**Exercise directions:** Nothing but the data, repeated exactly, belongs in the answer.

(Data segment Opens)

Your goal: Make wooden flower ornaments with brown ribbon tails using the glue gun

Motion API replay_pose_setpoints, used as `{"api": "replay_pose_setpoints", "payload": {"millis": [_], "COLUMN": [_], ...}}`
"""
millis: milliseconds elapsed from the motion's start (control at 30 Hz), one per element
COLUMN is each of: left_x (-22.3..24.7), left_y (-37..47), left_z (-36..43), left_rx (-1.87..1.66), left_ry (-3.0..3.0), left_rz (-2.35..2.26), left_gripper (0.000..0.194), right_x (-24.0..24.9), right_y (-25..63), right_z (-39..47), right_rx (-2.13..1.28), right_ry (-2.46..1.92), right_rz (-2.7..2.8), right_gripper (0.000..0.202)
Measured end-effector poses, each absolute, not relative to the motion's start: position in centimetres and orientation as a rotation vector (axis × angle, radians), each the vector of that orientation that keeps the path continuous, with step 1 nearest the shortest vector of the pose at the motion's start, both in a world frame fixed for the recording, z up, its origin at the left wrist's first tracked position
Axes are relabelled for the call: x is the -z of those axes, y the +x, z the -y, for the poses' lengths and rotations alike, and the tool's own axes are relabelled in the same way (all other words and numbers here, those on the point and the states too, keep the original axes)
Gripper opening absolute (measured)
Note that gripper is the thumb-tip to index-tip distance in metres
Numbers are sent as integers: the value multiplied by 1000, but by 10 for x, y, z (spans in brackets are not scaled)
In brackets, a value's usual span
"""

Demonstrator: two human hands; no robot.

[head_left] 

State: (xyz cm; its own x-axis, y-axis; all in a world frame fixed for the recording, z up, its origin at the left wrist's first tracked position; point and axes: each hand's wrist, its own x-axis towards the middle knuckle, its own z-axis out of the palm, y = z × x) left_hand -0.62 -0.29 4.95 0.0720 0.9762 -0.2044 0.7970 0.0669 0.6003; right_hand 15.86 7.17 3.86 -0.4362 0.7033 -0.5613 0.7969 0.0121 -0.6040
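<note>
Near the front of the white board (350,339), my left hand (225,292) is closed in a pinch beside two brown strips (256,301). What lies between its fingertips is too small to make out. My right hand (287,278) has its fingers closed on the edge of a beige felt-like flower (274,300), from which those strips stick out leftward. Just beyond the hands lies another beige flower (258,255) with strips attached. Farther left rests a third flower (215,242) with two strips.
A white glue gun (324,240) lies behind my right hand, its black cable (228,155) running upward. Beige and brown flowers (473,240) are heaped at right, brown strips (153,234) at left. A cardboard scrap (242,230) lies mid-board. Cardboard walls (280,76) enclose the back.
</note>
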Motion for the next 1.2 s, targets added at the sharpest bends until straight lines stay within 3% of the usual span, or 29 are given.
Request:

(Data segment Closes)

**Reply:**
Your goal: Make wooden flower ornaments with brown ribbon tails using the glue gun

Motion API replay_pose_setpoints, used as `{"api": "replay_pose_setpoints", "payload": {"millis": [_], "COLUMN": [_], ...}}`
"""
millis: milliseconds elapsed from the motion's start (control at 30 Hz), one per element
COLUMN is each of: left_x (-22.3..24.7), left_y (-37..47), left_z (-36..43), left_rx (-1.87..1.66), left_ry (-3.0..3.0), left_rz (-2.35..2.26), left_gripper (0.000..0.194), right_x (-24.0..24.9), right_y (-25..63), right_z (-39..47), right_rx (-2.13..1.28), right_ry (-2.46..1.92), right_rz (-2.7..2.8), right_gripper (0.000..0.202)
Measured end-effector poses, each absolute, not relative to the motion's start: position in centimetres and orientation as a rotation vector (axis × angle, radians), each the vector of that orientation that keeps the path continuous, with step 1 nearest the shortest vector of the pose at the motion's start, both in a world frame fixed for the recording, z up, its origin at the left wrist's first tracked position
Axes are relabelled for the call: x is the -z of those axes, y the +x, z the -y, for the poses' lengths and rotations alike, and the tool's own axes are relabelled in the same way (all other words and numbers here, those on the point and the states too, keep the original axes)
Gripper opening absolute (measured)
Note that gripper is the thumb-tip to index-tip distance in metres
Numbers are sent as integers: the value multiplied by 1000, but by 10 for x, y, z (spans in brackets are not scaled)
In brackets, a value's usual span
"""

Demonstrator: two human hands; no robot.

[head_left] 

State: (xyz cm; its own x-axis, y-axis; all in a world frame fixed for the recording, z up, its origin at the left wrist's first tracked position; point and axes: each hand's wrist, its own x-axis towards the middle knuckle, its own z-axis out of the palm, y = z × x) left_hand -0.62 -0.29 4.95 0.0720 0.9762 -0.2044 0.7970 0.0669 0.6003; right_hand 15.86 7.17 3.86 -0.4362 0.7033 -0.5613 0.7969 0.0121 -0.6040
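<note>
Near the front of the white board (350,339), my left hand (225,292) is closed in a pinch beside two brown strips (256,301). What lies between its fingertips is too small to make out. My right hand (287,278) has its fingers closed on the edge of a beige felt-like flower (274,300), from which those strips stick out leftward. Just beyond the hands lies another beige flower (258,255) with strips attached. Farther left rests a third flower (215,242) with two strips.
A white glue gun (324,240) lies behind my right hand, its black cable (228,155) running upward. Beige and brown flowers (473,240) are heaped at right, brown strips (153,234) at left. A cardboard scrap (242,230) lies mid-board. Cardboard walls (280,76) enclose the back.
</note>
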Motion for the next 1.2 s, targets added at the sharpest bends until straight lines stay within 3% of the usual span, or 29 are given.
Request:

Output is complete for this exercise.